* Problem details *
Copy the entire listing, down to the final line, exactly.

··· Data section ···

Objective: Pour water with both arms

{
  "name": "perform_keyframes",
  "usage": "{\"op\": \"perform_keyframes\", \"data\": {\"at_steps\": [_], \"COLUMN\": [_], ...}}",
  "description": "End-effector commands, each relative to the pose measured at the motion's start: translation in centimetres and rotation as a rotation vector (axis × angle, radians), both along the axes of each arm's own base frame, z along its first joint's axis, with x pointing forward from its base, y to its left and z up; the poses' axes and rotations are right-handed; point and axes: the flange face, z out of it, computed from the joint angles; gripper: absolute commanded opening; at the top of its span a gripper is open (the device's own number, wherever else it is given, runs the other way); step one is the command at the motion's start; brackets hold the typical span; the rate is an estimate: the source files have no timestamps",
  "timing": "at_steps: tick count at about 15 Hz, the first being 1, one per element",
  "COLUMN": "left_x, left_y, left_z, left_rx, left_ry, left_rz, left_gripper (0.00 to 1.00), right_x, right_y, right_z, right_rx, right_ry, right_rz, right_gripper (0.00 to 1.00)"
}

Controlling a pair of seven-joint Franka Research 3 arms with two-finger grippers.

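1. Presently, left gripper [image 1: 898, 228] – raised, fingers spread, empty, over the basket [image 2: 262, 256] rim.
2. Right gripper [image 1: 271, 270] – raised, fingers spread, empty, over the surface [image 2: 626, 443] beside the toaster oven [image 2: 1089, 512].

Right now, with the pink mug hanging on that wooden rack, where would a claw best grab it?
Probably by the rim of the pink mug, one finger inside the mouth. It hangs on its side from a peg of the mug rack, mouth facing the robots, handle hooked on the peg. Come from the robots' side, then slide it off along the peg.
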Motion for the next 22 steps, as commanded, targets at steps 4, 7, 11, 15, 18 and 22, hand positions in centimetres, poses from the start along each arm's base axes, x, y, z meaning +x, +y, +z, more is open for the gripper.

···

* Solution below *
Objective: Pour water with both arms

{
  "name": "perform_keyframes",
  "usage": "{\"op\": \"perform_keyframes\", \"data\": {\"at_steps\": [_], \"COLUMN\": [_], ...}}",
  "description": "End-effector commands, each relative to the pose measured at the motion's start: translation in centimetres and rotation as a rotation vector (axis × angle, radians), both along the axes of each arm's own base frame, z along its first joint's axis, with x pointing forward from its base, y to its left and z up; the poses' axes and rotations are right-handed; point and axes: the flange face, z out of it, computed from the joint angles; gripper: absolute commanded opening; at the top of its span a gripper is open (the device's own number, wherever else it is given, runs the other way); step one is the command at the motion's start; brackets hold the typical span; the rate is an estimate: the source files have no timestamps",
  "timing": "at_steps: tick count at about 15 Hz, the first being 1, one per element",
  "COLUMN": "left_x, left_y, left_z, left_rx, left_ry, left_rz, left_gripper (0.00 to 1.00), right_x, right_y, right_z, right_rx, right_ry, right_rz, right_gripper (0.00 to 1.00)"
}

Controlling a pair of seven-joint Franka Research 3 arms with two-finger grippers.

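1. Presently, left gripper [image 1: 898, 228] – raised, fingers spread, empty, over the basket [image 2: 262, 256] rim.
2. Right gripper [image 1: 271, 270] – raised, fingers spread, empty, over the surface [image 2: 626, 443] beside the toaster oven [image 2: 1089, 512].

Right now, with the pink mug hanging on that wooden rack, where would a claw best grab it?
Probably by the rim of the pink mug, one finger inside the mouth. It hangs on its side from a peg of the mug rack, mouth facing the robots, handle hooked on the peg. Come from the robots' side, then slide it off along the peg.
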Motion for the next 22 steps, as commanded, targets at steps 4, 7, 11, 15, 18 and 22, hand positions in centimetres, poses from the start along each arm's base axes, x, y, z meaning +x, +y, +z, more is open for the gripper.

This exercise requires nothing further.